Who is the future coach from each Top 25 team? Jun 14, 2017
What kind of player makes the best coach: the star, the role player or the coach’s son? We found a variety of candidates on the teams in Mark Schlabach’s post-spring Top 25.
Joe Burrow, who might be the next big name at quarterback after J.T. Barrett’s final season, is the son of Jimmy Burrow, the defensive coordinator and associate head coach at Ohio, so the pedigree is there. He might have a longer career in football after college, but it wouldn’t be a surprise to see Burrow on a sideline donning a headset once he’s done playing, given his father’s position. — Tom VanHaaren
There aren’t many players in the ACC more experienced, instinctive and intellectual than Seminoles DB Nate Andrews. As a true freshman, he was a revelation, picking off a team-high four passes as Florida State won a national title.
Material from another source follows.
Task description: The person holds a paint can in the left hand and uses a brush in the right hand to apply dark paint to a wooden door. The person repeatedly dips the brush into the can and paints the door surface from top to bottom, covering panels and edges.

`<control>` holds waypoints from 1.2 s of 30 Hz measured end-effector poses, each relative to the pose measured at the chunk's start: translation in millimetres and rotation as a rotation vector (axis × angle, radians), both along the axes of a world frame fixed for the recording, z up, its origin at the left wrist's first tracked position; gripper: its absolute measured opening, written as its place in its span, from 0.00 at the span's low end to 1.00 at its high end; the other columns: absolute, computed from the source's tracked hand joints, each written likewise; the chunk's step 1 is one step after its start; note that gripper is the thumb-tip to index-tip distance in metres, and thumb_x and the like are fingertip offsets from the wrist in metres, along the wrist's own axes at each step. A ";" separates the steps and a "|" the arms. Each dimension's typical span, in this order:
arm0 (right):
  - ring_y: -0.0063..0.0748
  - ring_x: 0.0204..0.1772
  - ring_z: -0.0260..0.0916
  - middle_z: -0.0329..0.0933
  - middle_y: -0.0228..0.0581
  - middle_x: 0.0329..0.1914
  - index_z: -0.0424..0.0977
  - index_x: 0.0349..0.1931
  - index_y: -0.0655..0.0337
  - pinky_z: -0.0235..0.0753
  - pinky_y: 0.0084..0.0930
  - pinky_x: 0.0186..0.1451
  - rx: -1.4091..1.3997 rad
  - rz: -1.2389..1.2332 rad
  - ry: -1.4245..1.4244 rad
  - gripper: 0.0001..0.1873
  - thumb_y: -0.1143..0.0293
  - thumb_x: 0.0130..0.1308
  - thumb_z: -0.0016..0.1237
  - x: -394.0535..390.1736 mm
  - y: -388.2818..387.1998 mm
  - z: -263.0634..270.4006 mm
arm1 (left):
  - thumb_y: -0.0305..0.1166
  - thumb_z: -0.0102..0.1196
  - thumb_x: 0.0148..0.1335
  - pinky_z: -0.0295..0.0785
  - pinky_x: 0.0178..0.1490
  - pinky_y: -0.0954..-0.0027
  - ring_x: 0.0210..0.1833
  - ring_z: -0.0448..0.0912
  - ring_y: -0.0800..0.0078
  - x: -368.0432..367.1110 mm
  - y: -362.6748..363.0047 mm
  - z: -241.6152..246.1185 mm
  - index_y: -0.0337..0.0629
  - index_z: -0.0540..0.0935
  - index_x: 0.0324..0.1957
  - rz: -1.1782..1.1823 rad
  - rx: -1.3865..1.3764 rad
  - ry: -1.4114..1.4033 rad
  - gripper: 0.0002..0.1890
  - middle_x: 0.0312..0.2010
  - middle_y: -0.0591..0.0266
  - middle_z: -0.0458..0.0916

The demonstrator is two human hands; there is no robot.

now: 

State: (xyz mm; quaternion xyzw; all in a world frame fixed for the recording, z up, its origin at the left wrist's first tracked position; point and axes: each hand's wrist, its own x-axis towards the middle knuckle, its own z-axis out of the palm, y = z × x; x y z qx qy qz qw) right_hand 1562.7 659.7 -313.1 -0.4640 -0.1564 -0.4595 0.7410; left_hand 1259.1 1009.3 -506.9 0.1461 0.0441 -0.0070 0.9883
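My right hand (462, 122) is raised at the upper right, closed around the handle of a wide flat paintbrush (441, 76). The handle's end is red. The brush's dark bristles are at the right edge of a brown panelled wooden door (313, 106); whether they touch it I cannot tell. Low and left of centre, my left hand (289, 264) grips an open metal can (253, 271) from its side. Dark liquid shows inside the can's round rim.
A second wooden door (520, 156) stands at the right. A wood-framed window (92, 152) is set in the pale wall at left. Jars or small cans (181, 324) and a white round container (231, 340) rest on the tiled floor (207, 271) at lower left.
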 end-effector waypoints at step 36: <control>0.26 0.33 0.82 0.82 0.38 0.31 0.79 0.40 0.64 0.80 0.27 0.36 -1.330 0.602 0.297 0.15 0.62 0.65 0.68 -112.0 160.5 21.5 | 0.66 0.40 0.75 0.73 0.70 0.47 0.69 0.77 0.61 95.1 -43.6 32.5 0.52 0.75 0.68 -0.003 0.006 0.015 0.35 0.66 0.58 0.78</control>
In the years since, he has dealt with ups and downs on the field, but Andrews has distinguished himself as a true student of the game, playing every position in the secondary and stepping up as a leader in the locker room. Now, entering his fifth season, he is a foundation of what could be one of the best defensive backfields in the country. — David M. Hale
Jabrill Peppers set a do-everything standard during his career at Michigan. Which player on each Top 25 team can provide a similar brand of versatility?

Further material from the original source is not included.